Uttaraa, the princess of Matsya, married to Abhimanyu, Arjuna’s teenage son. Finding love and companionship for a little more than a fortnight in a young man who has no wish to be a warrior but who makes the ultimate sacrifice – so his uncle can be king.With her husband dead on the battlefield, she makes a promise to her unborn son so he will not forget.
They will tell you he was a hero, child, your
father, my husband. They will swear he lived
a glorious death, swift and valorous.
…
Here he lies, he that most wished to be
not hero – this, they will not tell you child – but father.
These are queens and princesses. But there are other voices – Poorna, the maid, whose compassion makes her take her mistress’s place in a stranger’s bed, and whose courage allows her to excoriate another powerful queen for sanctioning rape.
Sauvali, the maid who bears the thrusting lust of a blind king in his bid to birth an heir before his brother does, and who is told how lucky she is that the king chose her to bed.

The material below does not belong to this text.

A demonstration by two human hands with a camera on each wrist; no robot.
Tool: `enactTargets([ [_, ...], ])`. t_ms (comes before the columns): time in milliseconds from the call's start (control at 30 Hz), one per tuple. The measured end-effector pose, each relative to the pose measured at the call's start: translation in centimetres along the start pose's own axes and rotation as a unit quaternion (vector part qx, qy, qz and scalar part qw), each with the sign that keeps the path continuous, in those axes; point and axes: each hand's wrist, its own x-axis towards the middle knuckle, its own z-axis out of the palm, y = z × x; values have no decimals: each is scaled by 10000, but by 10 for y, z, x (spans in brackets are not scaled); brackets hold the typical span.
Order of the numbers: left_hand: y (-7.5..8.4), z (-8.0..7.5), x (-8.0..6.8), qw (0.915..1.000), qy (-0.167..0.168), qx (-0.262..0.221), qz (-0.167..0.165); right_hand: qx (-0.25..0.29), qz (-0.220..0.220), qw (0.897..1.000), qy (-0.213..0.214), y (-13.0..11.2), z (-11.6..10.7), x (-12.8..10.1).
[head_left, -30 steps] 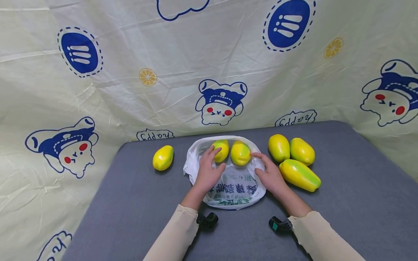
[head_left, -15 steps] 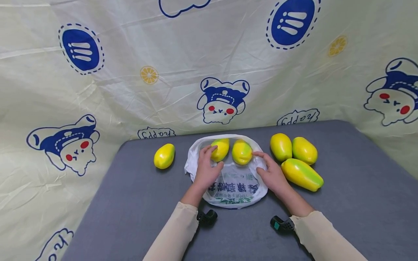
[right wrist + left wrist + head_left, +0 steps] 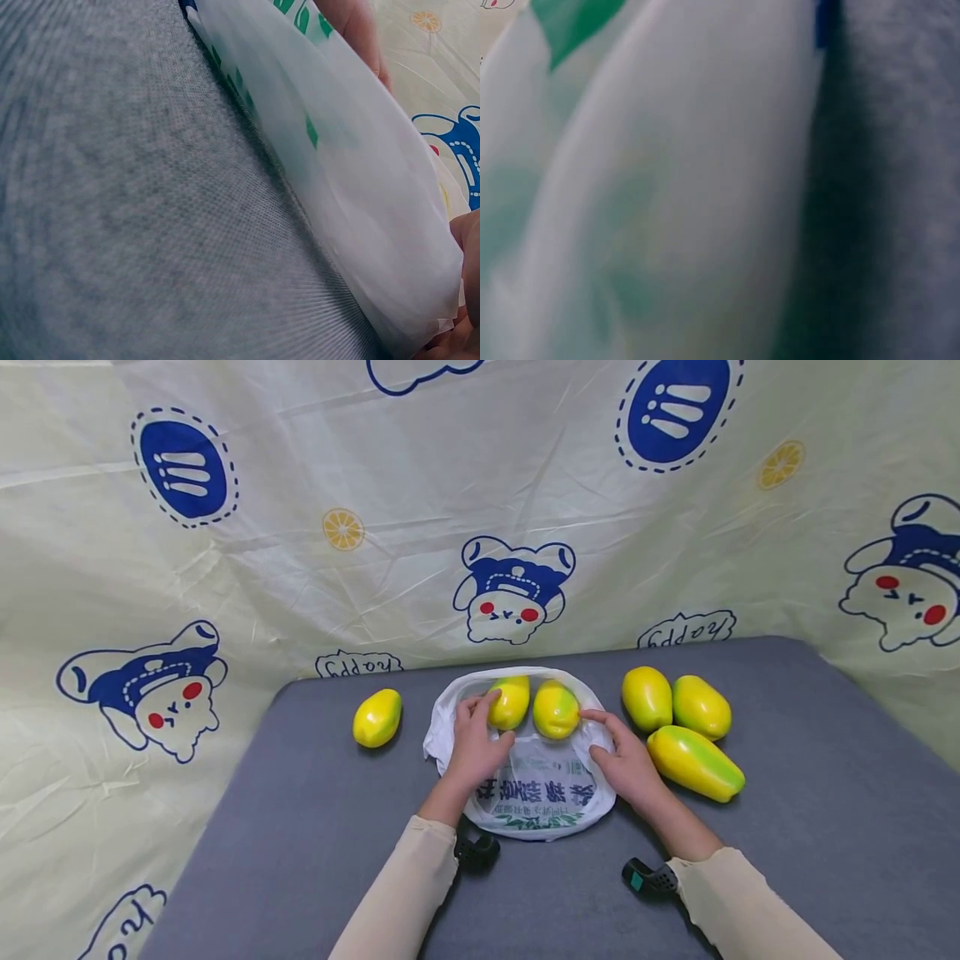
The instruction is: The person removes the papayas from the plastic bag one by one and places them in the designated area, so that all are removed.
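A white printed plastic bag [image 3: 536,789] lies flat on the grey table [image 3: 300,827], its mouth facing away from me. Two yellow-green fruits [image 3: 511,700] [image 3: 556,710] sit in that mouth. My left hand [image 3: 495,720] rests on the bag, its straight fingers touching the left fruit and its thumb just below it. My right hand [image 3: 592,733] pinches the bag's right rim beside the right fruit. The right wrist view shows the bag [image 3: 337,165] close up, and the left wrist view shows only blurred white plastic [image 3: 667,187].
One more yellow-green fruit [image 3: 377,717] lies left of the bag. Three others [image 3: 646,697] [image 3: 701,707] [image 3: 695,762] are clustered to its right. A cartoon-printed cloth [image 3: 300,568] hangs behind the table and drapes past both its sides.
Almost nothing has changed. Both hands stay on the bag and the two fruits stay at its mouth. Only the head view shifts slightly.
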Motion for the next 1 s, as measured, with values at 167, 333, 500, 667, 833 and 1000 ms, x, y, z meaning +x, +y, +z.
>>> enactTargets([
  [167,5,2,6,10000,7,-23,-90,8,-36,10000,-15,0,-1,0],
  [333,11,8,13,9993,195,-152,-265,-34,10,10000,-44,1,-1,0],
  [500,13,10,19,9987,329,-139,-363,-20,-6,10000,-50,-1,-1,-1],
  [667,16,9,22,9980,415,-69,-472,9,-73,10000,-27,-2,0,-1],
  [833,17,11,25,9973,446,-135,-573,-63,-43,10000,-35,-2,1,-1],
  [1000,15,12,25,9962,479,-179,-706,-60,-23,10000,-19,0,1,-1],
])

When the king decides to take
you, there’s nowhere to run.
The land is his, the rivers are his – the sky
too, the birds dwelling there bemoan.
When the king decides to take
you, there is nowhere to hide, with earth
and heaven and hell his turf.
When the king decides to take you,
no one comes to the rescue: the gods
Are his, myth and legend,
Too, his own.
Vrushali, the wife of Karna, and Bhanumathi, Duryodhana’s wife – women who love their husbands despite their flaws but cannot change the course of their lives or their own.
Mohini, the enchantress, Krishna’s alter ego, who cannot grieve for Aaravan "for Krishna will not spare me a morsel of memory nor the comfort of mourning nor the covenant of a married name."
These voices – and others – clamour to be heard, so that history does not remain a song of the victors by the victors. The grief, the hate, and the anger flow in verse forms that range from glosa (a Spanish verse form), the Malay pantoum, the Provençal sestina, the Pashtun landay, among others. Until the Lions is a book that begs to be read aloud; the cadences of your voice echoing the feelings that bleed through the print onto your fingertips, leach into your skin and flow into your veins, imprinting themselves in your sinews and your bones, until they are carved into your brain.
They are the voices not just of these 14 women – and others – but of generations of women – before and after. They are the voices of children, male and female, who are sacrificed on the altar of their progenitors’ whims and desires. They echo – not just from the Mahabharata – but through different ages, different lands, different ethos. They beg to be heard, to be listened to, to be validated.
They beg to live, so they may not die.